The Great Digital Accelerator
The pandemic is set to stimulate the technological revolution of public administrations
This article was also published in El País
In a few years’ time, when we look back at the pandemic, we are likely to draw an unexpected historic conclusion: COVID-19 was the great accelerator of digital transformation of people and societies, economies and public administrations. The digitalization agenda, while it was important before, is now essential.
This sense of urgency permeates into the recently conceived Digital Spain Agenda 2025, which spent years without forward-looking guidance, and now aims to put the country at the forefront of global digitalization with a EUR 70 billion investment over the next five years. The advantage of this initiative is the conviction that the first pillar is the digitalization of government.
We must acknowledge that Spain is at a relatively advantageous position. According to the United Nations index, it ranks 17th worldwide and 11th in Europe in terms of digital governance, thanks in part to the important professional team of engineers responsible for the connectivity infrastructure and digital modernization of administrations.
What the crisis is forcefully accelerating is the adoption by individuals and businesses of digital channels to interact with administrations. This trend raises higher expectations of agility in public services, many of which are still delivered in analogue systems with outdated interactions and serious accessibility issues. Turning these analogue pockets into digital facilities will involve a two-fold task: improving digital skills of the population and accelerating the digitalization of administrations with streamlined and customized services.
The second major focus of the digital agenda is the promotion of innovation and digital entrepreneurship, two aspects in which Spain is lagging behind. According to the European Innovation Index, the country is less innovative than its Portuguese and French neighbors. Interestingly, northern Portugal is the most innovative region of the Iberian Peninsula. The Spanish economy is characterized by a fabric of small businesses with low digitalization, totaling 99% of companies and 50% of jobs. However, the creation of new technology-based companies shows great vitality, in particular early-stage start-ups , but with an embryonic development of the innovative ecosystem and presence of venture capital.
It is therefore urgent to move forward with a start-up law to promote digital entrepreneurship, encourage venture capital and attract digital talent. In this context, the public sector can be a major catalyst for innovation through public procurement. Public spending on government technology, which already constitutes a massive market, will increase further and may be a driving factor in the development of digital companies that provide technology services to solve public policy problems.

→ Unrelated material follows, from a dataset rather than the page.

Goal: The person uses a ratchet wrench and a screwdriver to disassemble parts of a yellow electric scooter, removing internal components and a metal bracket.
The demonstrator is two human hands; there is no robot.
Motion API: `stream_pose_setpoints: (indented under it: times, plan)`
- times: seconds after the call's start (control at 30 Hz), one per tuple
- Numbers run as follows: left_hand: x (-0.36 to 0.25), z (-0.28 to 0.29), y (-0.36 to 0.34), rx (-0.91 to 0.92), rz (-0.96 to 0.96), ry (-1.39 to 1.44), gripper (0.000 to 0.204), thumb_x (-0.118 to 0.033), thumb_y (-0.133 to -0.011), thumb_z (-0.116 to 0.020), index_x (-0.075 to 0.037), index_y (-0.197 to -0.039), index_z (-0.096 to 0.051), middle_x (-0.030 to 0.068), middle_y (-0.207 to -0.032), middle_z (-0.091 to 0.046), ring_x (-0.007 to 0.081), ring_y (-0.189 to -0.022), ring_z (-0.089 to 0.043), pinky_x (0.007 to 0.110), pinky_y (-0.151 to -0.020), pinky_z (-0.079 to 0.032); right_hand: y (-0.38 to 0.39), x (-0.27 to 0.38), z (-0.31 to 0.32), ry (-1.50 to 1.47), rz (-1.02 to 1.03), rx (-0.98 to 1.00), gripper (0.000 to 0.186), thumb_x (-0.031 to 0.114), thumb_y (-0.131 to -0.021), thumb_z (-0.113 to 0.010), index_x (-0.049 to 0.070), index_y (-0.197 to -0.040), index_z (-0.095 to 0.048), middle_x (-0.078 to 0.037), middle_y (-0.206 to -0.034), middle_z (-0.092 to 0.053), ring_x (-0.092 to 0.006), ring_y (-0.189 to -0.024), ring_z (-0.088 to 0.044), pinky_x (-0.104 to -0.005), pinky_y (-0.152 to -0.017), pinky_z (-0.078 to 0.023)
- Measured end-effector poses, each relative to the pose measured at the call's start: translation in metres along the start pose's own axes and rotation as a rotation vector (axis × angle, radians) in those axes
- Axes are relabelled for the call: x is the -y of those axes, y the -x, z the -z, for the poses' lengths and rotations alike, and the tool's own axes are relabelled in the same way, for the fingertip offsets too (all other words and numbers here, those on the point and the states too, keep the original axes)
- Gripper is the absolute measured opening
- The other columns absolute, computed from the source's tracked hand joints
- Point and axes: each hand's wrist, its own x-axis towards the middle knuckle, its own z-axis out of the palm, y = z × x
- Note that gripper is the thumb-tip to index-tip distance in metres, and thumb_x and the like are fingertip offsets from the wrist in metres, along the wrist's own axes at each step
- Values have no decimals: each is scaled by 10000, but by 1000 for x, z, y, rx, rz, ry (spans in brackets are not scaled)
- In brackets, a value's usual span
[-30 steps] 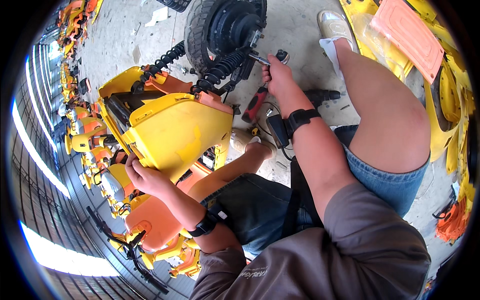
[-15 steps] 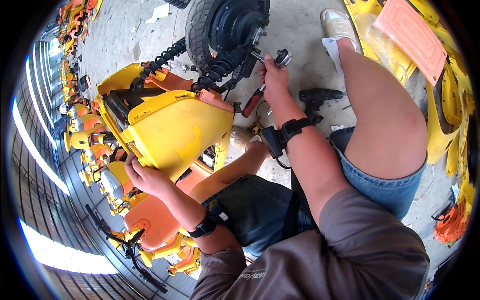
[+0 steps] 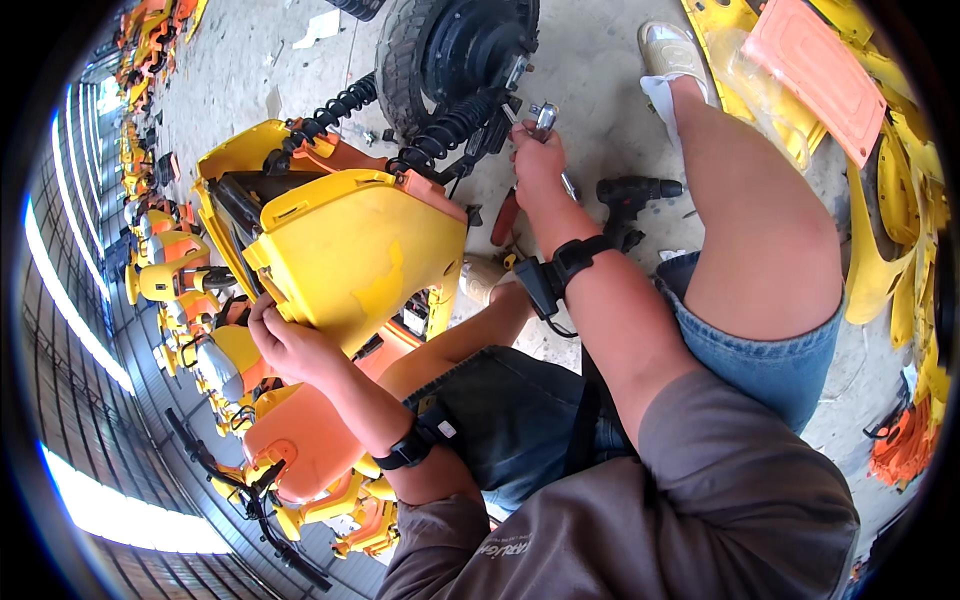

Following the Madrid GovTechLab model launched early this year, the creation of the GovTechLab innovation incubator nationwide will help to promote the use of new technologies such as blockchain between public administrations. As France has been doing since 2013 and England since 2017, this mechanism should promote public entrepreneurship andGovTech start-ups.
The third major focus of the digital agenda is data economy and artificial intelligence. This goes beyond the intense and necessary debate about personal data privacy, the ethics of algorithms and the issue of digital rights, stirred by tracking applications. It is also an economic challenge. Data economy, i.e. business models driven by data as primary asset and productive input, has become the most dynamic segment of modern economies.
At European level, Brussels has prioritized the construction of a single digital market and the creation of a European data strategy. The economic implications are compelling: The European Commission estimates that the value of the data economy reached EUR 300 billion in 2016 and will reach EUR 739 billion by 2020, representing 4% of the bloc’s GDP. Globally, the regulation of the data economy and the control of digital companies are at the center of tensions between Europe and the United States. Indeed, G20 ministers have focused on information security and data trade, after the US-Europe data exchange agreement was voided.
The public sector can be a great enabler of data-driven ventures generated by the administrations. According to digital agency Red.es, in 2018 there were 708 companies in Spain that generated services for third parties based on information produced by the public sector, with a turnover in the neighborhood of EUR 2 billion and creating 19,000 jobs.
In this regard, creating a state chief data officer would be a great achievement for the digital agenda. The most urgent task in digital transformation is in data economy, both its regulation and its governance, to ensure responsible use while energizing digital entrepreneurship. This task has a global dimension and will require multilateral solutions, and thus, we should start to conceive a global data organization.